While the April 2011 policy is cast in terms of pay, based on the position asserted by the parties, PERC concluded that the City's new policy addressed the circumstances under which it would appoint acting captains and battalion chiefs. PERC noted that the City had conceded "that when a firefighter is assigned as an acting captain, the issue of receiving premium pay for performing those duties is mandatorily negotiable" and that the City had acknowledged "that the parties' agreement covers those situations and provides for higher pay." In addition, PERC's decision stresses that the City acknowledged that the Chief's April 2011 directive memorandum "simply preserves its managerial right to limit acting captain assignments only to `emergencies,' i.e., instances where responses to an alarm occur. [The City] argues that there is no need for a firefighter to work as an Acting Captain to perform administrative duties." As we understand the preceding passages of PERC's decision, the City acknowledged that it has no need to have a captain's administrative duties performed by firefighters appointed as acting captains.

From that perspective, PERC summarized the parties' respective positions and its resolution of them as follows:

[T]he City of Rahway petitioned for a scope of negotiations determination. The employer seeks a restraint of binding arbitration of a grievance filed by Firemen's Mutual Benevolent Association Local 33 (FMBA). The grievance contends that the City violated the parties' collective negotiations agreement when it issued a policy limiting the designation of firefighters as "Acting Captains," only on shifts where a response to a fire alarm occurs. As the relief sought by the grievance would encroach upon the employer's ability to determine staffing levels on a given shift, including whether to temporarily have a firefighter perform the duties of a higher rank, we restrain arbitration.

On this appeal, the FMBA argues that it is well-settled that a dispute about compensation for performing the work of a higher title is negotiable and subject to arbitration. But PERC did not decide otherwise. The FMBA also argues that PERC misunderstood the subject of the grievance it filed on April 12, which was "about compensation for performing the duties of Acting Captain." But the grievance the FMBA filed "on April 12" was about the memorandum of April 11, not compensation. On its face, the Chief's memorandum announcing the policy, which was the subject of the City's petition and the grievance the FMBA filed on April 11, does not indicate that acting captains and battalion chiefs will be required to perform the duties of those positions unrelated to response without compensation for doing the work of a higher ranking officer. Moreover, the contractual provision on which the FMBA relies, Section 2 of Article III quoted above, addresses nothing other than the pay due when an employee is "required to serve in an acting capacity in a higher classification." It does not address the circumstances under which an employee will be deemed to be serving in an acting capacity.
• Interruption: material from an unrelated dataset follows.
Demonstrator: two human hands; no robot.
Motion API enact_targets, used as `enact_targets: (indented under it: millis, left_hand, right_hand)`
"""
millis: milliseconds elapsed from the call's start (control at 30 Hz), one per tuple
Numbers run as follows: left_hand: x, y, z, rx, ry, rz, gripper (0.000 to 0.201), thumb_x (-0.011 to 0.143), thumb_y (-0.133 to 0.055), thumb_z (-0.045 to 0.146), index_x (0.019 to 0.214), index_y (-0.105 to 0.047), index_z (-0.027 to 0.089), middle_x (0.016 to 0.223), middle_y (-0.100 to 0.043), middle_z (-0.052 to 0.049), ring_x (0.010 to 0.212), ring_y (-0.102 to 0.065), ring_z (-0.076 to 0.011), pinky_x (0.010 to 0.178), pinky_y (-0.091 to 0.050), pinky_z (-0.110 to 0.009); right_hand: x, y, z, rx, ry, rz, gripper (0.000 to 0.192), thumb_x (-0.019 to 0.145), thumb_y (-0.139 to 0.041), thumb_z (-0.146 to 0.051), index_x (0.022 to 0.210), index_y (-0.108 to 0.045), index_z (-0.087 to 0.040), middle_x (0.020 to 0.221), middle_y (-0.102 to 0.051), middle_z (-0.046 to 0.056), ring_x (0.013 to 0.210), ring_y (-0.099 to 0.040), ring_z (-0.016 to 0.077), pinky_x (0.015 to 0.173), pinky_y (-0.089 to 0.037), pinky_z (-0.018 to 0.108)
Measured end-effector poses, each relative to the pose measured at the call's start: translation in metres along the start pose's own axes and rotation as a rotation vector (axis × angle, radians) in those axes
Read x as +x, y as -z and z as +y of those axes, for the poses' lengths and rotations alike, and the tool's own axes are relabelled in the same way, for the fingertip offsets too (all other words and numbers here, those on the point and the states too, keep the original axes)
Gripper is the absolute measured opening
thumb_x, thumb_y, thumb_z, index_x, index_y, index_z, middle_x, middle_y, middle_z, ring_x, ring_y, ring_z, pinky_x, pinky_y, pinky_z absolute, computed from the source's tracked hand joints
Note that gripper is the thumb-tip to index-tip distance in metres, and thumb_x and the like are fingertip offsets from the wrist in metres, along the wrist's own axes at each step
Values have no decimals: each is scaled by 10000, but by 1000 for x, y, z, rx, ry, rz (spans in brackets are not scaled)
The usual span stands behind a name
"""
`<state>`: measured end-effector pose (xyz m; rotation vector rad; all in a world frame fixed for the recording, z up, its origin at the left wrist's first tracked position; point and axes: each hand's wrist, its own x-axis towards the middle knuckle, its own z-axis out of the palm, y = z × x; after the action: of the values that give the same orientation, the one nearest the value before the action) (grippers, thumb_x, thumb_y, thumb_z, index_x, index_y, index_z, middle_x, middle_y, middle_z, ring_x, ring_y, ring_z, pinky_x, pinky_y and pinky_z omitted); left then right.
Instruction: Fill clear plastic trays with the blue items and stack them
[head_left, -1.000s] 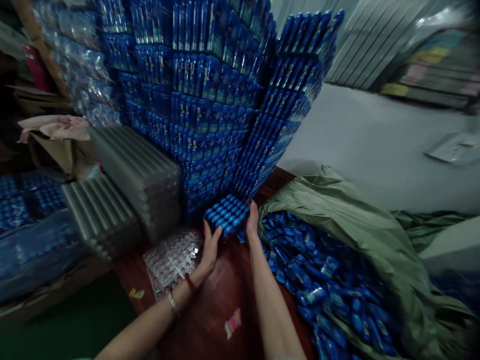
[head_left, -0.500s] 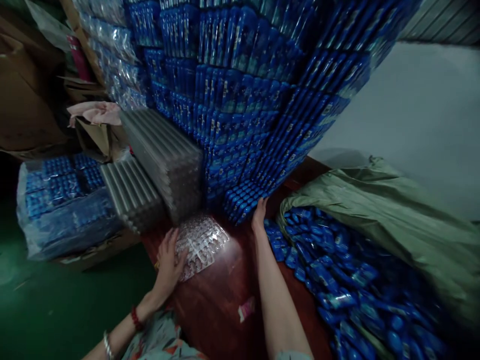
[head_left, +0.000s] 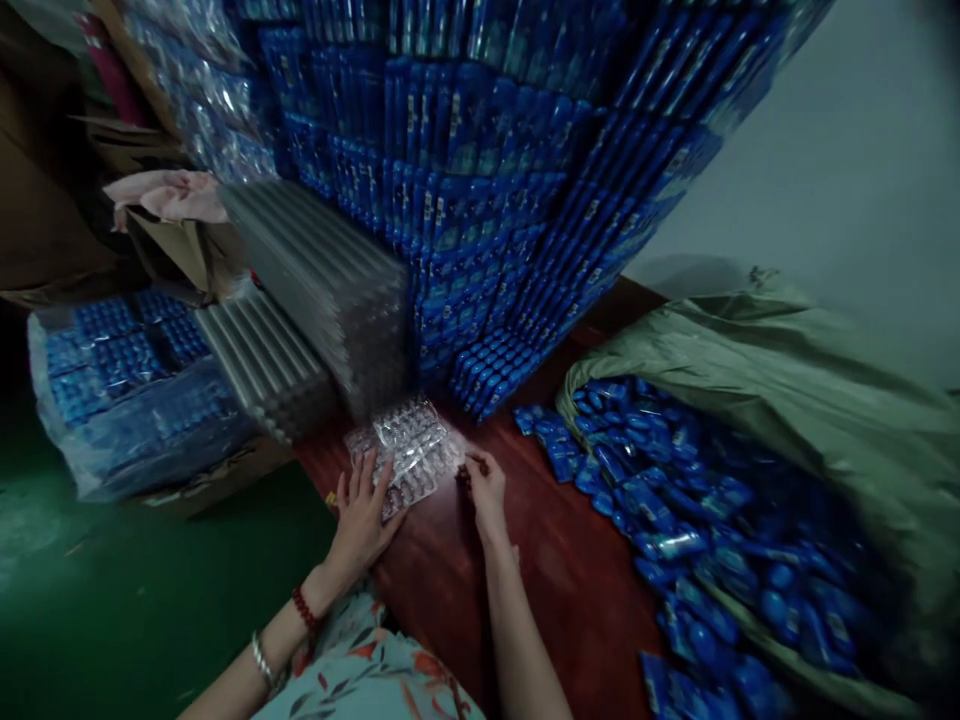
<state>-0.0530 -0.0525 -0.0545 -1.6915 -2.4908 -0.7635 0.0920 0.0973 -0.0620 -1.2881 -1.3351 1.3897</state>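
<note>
A clear plastic blister tray [head_left: 409, 450] lies on the dark red table [head_left: 555, 580]. My left hand [head_left: 364, 515] rests flat on the tray's near left part, fingers spread. My right hand [head_left: 484, 485] pinches the tray's right edge with its fingertips. Just beyond the tray a filled tray of blue packets [head_left: 495, 370] sits at the foot of a tall stack of blue packets [head_left: 487, 170].
An open green sack [head_left: 780, 400] full of loose blue packets [head_left: 675, 520] lies to the right. Stacks of empty clear trays [head_left: 315, 270] stand to the left. A plastic-wrapped bundle of blue packs [head_left: 127, 380] sits over the green floor [head_left: 112, 600].
Both hands have left the filled blue tray at the stack. The left hand went to the clear tray first, the right hand followed, and the tray now lies nearer to me.
</note>
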Motion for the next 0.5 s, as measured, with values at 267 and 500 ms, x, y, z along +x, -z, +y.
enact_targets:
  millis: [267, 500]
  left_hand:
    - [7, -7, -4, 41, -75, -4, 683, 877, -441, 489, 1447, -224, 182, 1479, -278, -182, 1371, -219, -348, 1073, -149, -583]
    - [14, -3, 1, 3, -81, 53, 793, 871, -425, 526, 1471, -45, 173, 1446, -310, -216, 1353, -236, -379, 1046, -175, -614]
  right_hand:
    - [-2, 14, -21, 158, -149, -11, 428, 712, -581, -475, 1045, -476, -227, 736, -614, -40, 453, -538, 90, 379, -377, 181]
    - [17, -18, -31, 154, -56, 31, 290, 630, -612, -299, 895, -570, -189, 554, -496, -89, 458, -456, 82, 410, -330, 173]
Our decision is based on our understanding that the City has declared that it would only appoint firefighters to acting capacity during emergency responses and that these actors would not be required to perform duties above their rank at other times.
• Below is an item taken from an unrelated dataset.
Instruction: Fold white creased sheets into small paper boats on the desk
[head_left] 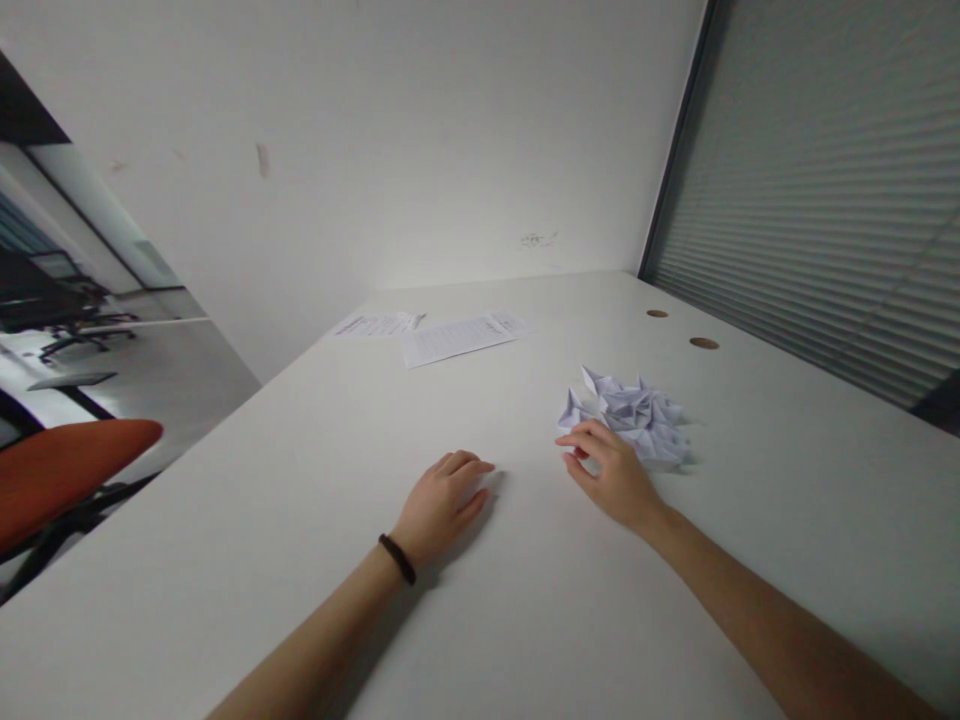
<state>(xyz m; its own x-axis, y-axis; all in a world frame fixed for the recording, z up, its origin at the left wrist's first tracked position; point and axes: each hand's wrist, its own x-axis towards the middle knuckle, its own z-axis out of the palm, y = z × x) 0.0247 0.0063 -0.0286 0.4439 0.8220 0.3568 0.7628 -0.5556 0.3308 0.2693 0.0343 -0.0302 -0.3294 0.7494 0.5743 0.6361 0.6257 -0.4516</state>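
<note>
Several folded white paper pieces (637, 408), perhaps origami, lie in a loose heap right of the table's middle. Just in front of the heap is my right hand (611, 475), its thumb and fingers curved apart with nothing seen between them. It hides part of the heap's near left side, and I cannot tell whether it touches the paper. My left hand (444, 505), a dark band on its wrist, rests low over the bare tabletop to the left. Its thumb and fingers are apart and hold nothing.
Printed sheets (459, 338) lie toward the back of the white table (300, 500), with more paper (375, 324) to their left. Two round holes (703, 343) sit near the right edge by the blinds (810, 230). An orange chair (75, 465) stands beyond the left edge.
</note>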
Having considered the arguments the FMBA presents in light of the narrow question PERC addressed, we have concluded that they have insufficient merit to warrant any additional discussion in a written opinion. R. 2:11-3(e)(1)(E). Contrary to the FMBA's suggestion, PERC did not decide that a grievance filed by an employee who was assigned to perform the work of an officer holding a higher rank without compensation was not subject to binding arbitration. As previously noted, the FMBA grievance indicates that the FMBA was "grieving the memo regarding Acting Officers dated 11 April, 2011," not its implementation.

Affirmed.

FootNotes


1. Presumably, "Actors" means officers assigned as acting battalion chiefs or acting captains.
2. Although the April 11, 2011 memorandum was amended on April 13, 2011, the language set forth above was not amended.